Телега выехала под беззаботные, безоблачные небеса и по улицам, запруженным людьми, которых давно развратило бесконечное созерцание чужих страданий, людьми, для которых ужасный спектакль успел стать привычным, повезла нас к рыночной площади, к сцене-помосту и огромной аудитории, собравшейся посмотреть, как мы будем плясать в воздухе. За нетерпеливыми зрителями тоже наблюдали, их окружали солдаты регулярных войск и армии кардинала Монстра и два кавалерийских полка. Нас провели в церковь Кармине, где на случай беспорядков стояли резервные войска, и загнали в охраняемое помещение без окон.
Первым из нас забрали кавалерийского офицера. Двадцати четырех лет от роду, отпрыск одной из самых знатных герцогских фамилий, он был заместителем командующего Национальной гвардии. Дело заняло не больше двадцати минут. Мы слышали крики толпы.
Затем увели семидесятитрехлетнего священника, благородного, крепкого пожилого человека.
Мои товарищи уходили один за другим, и мною овладело опасение, что меня — из-за того, что я единственная женщина, — заберут последней.
Скоро остались только я и молодой поэт, и я сказала: надеюсь, вас не смутит моя просьба, но, поскольку в ближайшее время наши тела так или иначе будут изуродованы и осквернены, то, может быть, за минуты до этого мы имеем право забыть общепринятые предрассудки и стыдливость. Я мучительно голодна, а в лифе моего платья спрятан кусочек хлеба. Не будете ли вы так добры, не постараетесь ли извлечь его? Представьте, что склоняете голову на грудь матери.
Я с почтением преклоняю голову перед соратником-поэтом, — ответил он.
Я и забыла, что чувствуешь, когда лицо мужчины прижимается к твоей груди. Как это прекрасно. Он поднял голову с куском хлеба, зажатым в зубах. У него в глазах, как и у меня, стояли слезы. Мы приблизили друг к другу лица, чтобы разделить хлеб между собой. А потом его забрали.
Я услышала вопли толпы: это вешали моего поэта. Я жалела, что у меня нет возможности воспользоваться ватерклозетом. Потом настала моя очередь, и… Да, все было в точности так, как я себе представляла.
* * *
Мое имя — Элеонора де Фонсека Пиментель. Оно досталось мне при рождении (моим отцом был дон Клементе де Фонсека Пиментель), и под ним (я снова взяла его после смерти мужа) я была известна — под ним или под одной из его вариаций. Обычно меня называют Элеонора Пиментель. Иногда — Элеонора Пиментель Фонсека. Изредка — Элеонора де Фонсека. И часто просто Элеонора — когда историки более или менее пространно пишут обо мне в книгах и статьях. При этом никого из моих соратников по неаполитанской революции 1799 года (все они были мужчины) никогда не называют только по имени.

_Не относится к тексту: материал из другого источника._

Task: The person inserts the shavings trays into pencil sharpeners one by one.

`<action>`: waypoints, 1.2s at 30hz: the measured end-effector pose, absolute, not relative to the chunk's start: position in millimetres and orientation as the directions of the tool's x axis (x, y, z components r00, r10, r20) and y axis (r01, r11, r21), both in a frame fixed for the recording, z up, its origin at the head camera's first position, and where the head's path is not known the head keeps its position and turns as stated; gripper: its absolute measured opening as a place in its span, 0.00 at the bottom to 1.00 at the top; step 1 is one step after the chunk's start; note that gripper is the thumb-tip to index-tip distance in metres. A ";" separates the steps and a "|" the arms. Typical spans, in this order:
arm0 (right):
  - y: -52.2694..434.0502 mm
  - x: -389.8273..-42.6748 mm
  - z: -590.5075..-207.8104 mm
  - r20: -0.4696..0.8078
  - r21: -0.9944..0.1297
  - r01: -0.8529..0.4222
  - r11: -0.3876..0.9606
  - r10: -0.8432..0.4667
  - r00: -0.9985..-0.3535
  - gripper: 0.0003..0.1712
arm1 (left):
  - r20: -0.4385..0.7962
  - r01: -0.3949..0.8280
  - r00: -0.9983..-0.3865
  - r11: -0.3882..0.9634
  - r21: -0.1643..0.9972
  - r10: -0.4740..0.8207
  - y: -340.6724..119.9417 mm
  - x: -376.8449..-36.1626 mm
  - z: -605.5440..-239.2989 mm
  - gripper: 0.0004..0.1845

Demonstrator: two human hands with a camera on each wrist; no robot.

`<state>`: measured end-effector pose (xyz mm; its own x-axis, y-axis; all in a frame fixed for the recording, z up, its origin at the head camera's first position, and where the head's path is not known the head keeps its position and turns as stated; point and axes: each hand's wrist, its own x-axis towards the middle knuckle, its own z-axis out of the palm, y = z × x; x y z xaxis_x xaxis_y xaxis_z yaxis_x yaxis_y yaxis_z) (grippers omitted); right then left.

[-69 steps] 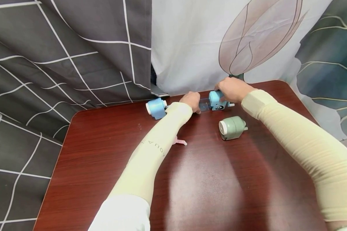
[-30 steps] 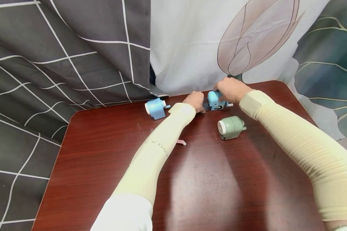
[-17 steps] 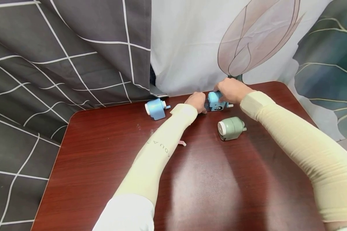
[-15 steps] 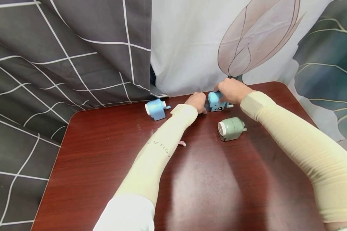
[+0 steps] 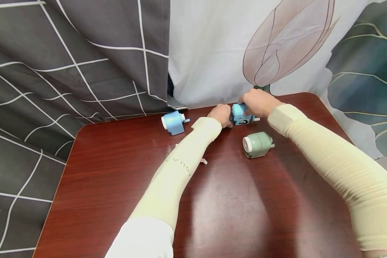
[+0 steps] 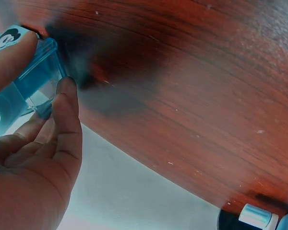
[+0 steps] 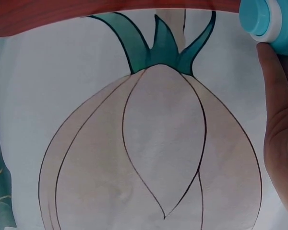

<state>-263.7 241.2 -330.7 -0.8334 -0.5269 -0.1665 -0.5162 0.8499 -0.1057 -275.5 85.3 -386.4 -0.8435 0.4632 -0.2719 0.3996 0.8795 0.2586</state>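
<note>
Near the table's back edge my right hand (image 5: 261, 102) holds a light-blue hand-crank pencil sharpener (image 5: 240, 114) with a panda picture on its side. From its left end, my left hand (image 5: 221, 114) pinches the sharpener's clear shavings drawer (image 6: 41, 79) between thumb and fingers. In the left wrist view the drawer sits against the blue body, largely in it; how deep is partly hidden by the thumb. The right wrist view catches only the sharpener's rounded end and part of the right hand (image 7: 283, 124).
A second blue sharpener (image 5: 174, 122) stands to the left at the back of the dark red table (image 5: 116, 200). A green sharpener (image 5: 258, 144) stands in front of the right hand. Under the left forearm a small pink-and-white piece (image 5: 203, 161) shows. Curtains (image 5: 206, 53) hang behind the table.
My left hand has moved right with the clear drawer, closing the gap between it and the panda sharpener. The right hand keeps its hold in nearly the same spot.
</note>
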 end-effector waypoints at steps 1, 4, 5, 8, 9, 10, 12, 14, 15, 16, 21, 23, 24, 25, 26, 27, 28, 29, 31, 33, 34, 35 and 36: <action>241.5 -263.8 -331.3 -0.166 -0.105 -0.518 0.849 -0.528 -0.833 0.24 | -0.273 0.399 -0.843 0.879 0.262 0.464 85.1 -275.3 -386.6 0.18; 241.8 -263.8 -332.4 -0.165 -0.101 -0.523 0.847 -0.532 -0.830 0.23 | -0.278 0.402 -0.837 0.874 0.272 0.471 84.0 -274.6 -386.5 0.17; 241.7 -264.0 -332.7 -0.166 -0.100 -0.524 0.846 -0.533 -0.830 0.24 | -0.280 0.403 -0.835 0.873 0.275 0.473 83.6 -274.5 -386.2 0.17; 240.6 -264.4 -332.6 -0.166 -0.094 -0.526 0.845 -0.535 -0.829 0.24 | -0.278 0.404 -0.833 0.869 0.284 0.478 82.7 -274.8 -385.2 0.17; 239.9 -264.6 -332.3 -0.163 -0.092 -0.529 0.844 -0.537 -0.828 0.23 | -0.278 0.401 -0.834 0.870 0.288 0.477 82.5 -275.0 -384.8 0.17; 239.4 -264.8 -332.1 -0.162 -0.091 -0.529 0.844 -0.537 -0.828 0.23 | -0.278 0.400 -0.834 0.870 0.289 0.476 82.2 -275.1 -384.4 0.18; 238.4 -265.3 -331.9 -0.156 -0.086 -0.533 0.841 -0.540 -0.827 0.23 | -0.276 0.394 -0.837 0.870 0.296 0.472 82.0 -275.8 -384.1 0.18; 237.6 -265.9 -331.8 -0.151 -0.080 -0.537 0.840 -0.543 -0.826 0.23 | -0.273 0.388 -0.841 0.872 0.299 0.468 81.9 -276.6 -384.2 0.18; 237.5 -266.1 -331.8 -0.151 -0.078 -0.538 0.839 -0.544 -0.826 0.23 | -0.272 0.386 -0.842 0.873 0.298 0.466 81.9 -276.9 -384.4 0.18; 237.5 -266.3 -331.8 -0.151 -0.076 -0.538 0.840 -0.543 -0.826 0.23 | -0.270 0.388 -0.843 0.873 0.295 0.466 81.9 -277.1 -384.6 0.18; 238.6 -266.0 -330.6 -0.167 -0.076 -0.523 0.849 -0.528 -0.832 0.24 | -0.263 0.388 -0.843 0.869 0.308 0.469 84.1 -277.7 -385.9 0.18; 239.1 -266.0 -330.2 -0.176 -0.079 -0.517 0.853 -0.522 -0.835 0.24 | -0.259 0.388 -0.842 0.865 0.317 0.473 85.3 -278.0 -386.5 0.17; 239.4 -266.2 -330.1 -0.179 -0.079 -0.516 0.853 -0.521 -0.834 0.24 | -0.258 0.385 -0.844 0.865 0.320 0.471 85.8 -278.2 -386.7 0.17; 239.5 -266.3 -330.0 -0.182 -0.081 -0.516 0.853 -0.521 -0.834 0.24 | -0.258 0.384 -0.844 0.866 0.321 0.470 86.0 -278.4 -386.8 0.17; 239.4 -266.6 -329.8 -0.182 -0.082 -0.518 0.851 -0.524 -0.832 0.24 | -0.257 0.381 -0.846 0.867 0.322 0.468 86.2 -278.7 -387.1 0.17; 239.4 -267.0 -329.7 -0.180 -0.082 -0.522 0.849 -0.527 -0.830 0.24 | -0.256 0.379 -0.848 0.868 0.321 0.465 86.3 -279.1 -387.3 0.17; 239.2 -267.2 -329.5 -0.179 -0.082 -0.524 0.848 -0.530 -0.829 0.24 | -0.256 0.375 -0.849 0.869 0.323 0.461 86.3 -279.5 -387.6 0.17; 239.0 -267.4 -329.3 -0.178 -0.081 -0.526 0.847 -0.532 -0.828 0.24 | -0.256 0.371 -0.851 0.870 0.326 0.459 86.2 -279.9 -387.8 0.17; 238.6 -267.9 -329.2 -0.178 -0.078 -0.526 0.847 -0.531 -0.828 0.24 | -0.252 0.371 -0.851 0.867 0.331 0.461 86.0 -280.6 -388.2 0.18; 238.4 -268.3 -329.5 -0.184 -0.076 -0.524 0.848 -0.528 -0.829 0.24 | -0.248 0.374 -0.850 0.864 0.338 0.465 85.9 -281.2 -388.6 0.18; 238.2 -268.5 -329.8 -0.187 -0.075 -0.523 0.849 -0.527 -0.829 0.24 | -0.246 0.374 -0.850 0.862 0.343 0.466 85.7 -281.4 -388.8 0.18; 238.1 -268.7 -330.1 -0.191 -0.073 -0.523 0.849 -0.527 -0.828 0.24 | -0.245 0.374 -0.850 0.861 0.345 0.467 85.6 -281.5 -389.0 0.18; 237.9 -268.9 -330.3 -0.193 -0.073 -0.524 0.848 -0.528 -0.827 0.24 | -0.245 0.373 -0.849 0.860 0.348 0.467 85.5 -281.6 -389.2 0.18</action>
<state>-268.9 237.9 -330.3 -0.8272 -0.5276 -0.1933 -0.5242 0.8485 -0.0725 -281.6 85.5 -389.2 -0.8494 0.4673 -0.2452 0.3727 0.8601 0.3483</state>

Я росла талантливым ребенком: в мое время в привилегированной среде вундеркинды были не редкость. В четырнадцать лет сочиняла стихи на латыни и итальянском, переписывалась с Метастазио, написала пьесу «Триумф добродетели», которую посвятила маркизу де Помбалю. Мои стихи распространялись в рукописях и пользовались большим успехом. В 1768-м я написала эпиталаму на брак короля и королевы; мне было шестнадцать, я была одного возраста с королевой. Я написала несколько экономических трактатов, в том числе разработала проект создания национального банка. Замуж я вышла поздно: мне было уже двадцать пять, а мужу, который не был мне подходящей парой, — сорок четыре. Я продолжала изучать математику, физику и ботанику. Муж и его друзья считали меня странной женщиной, негодной женой. Для женщины и для своего времени я была очень храброй. Спустя семь лет я не просто ушла от мужа или, что было более принято, попросила отца и братьев серьезно поговорить с ним и добиться согласия на наше с ним раздельное проживание. Нет, я подала в суд на официальный разъезд. На судебном заседании я дала показания о его многочисленных изменах, а он в ответ обвинил меня в том, что я большую часть времени проводила за чтением, была атеисткой и состояла в связи со своим преподавателем математики, а также с другими порочными типами. Невзирая на скандал, я получила свободу, добилась постановления о разъезде. После этого я стала жить одна.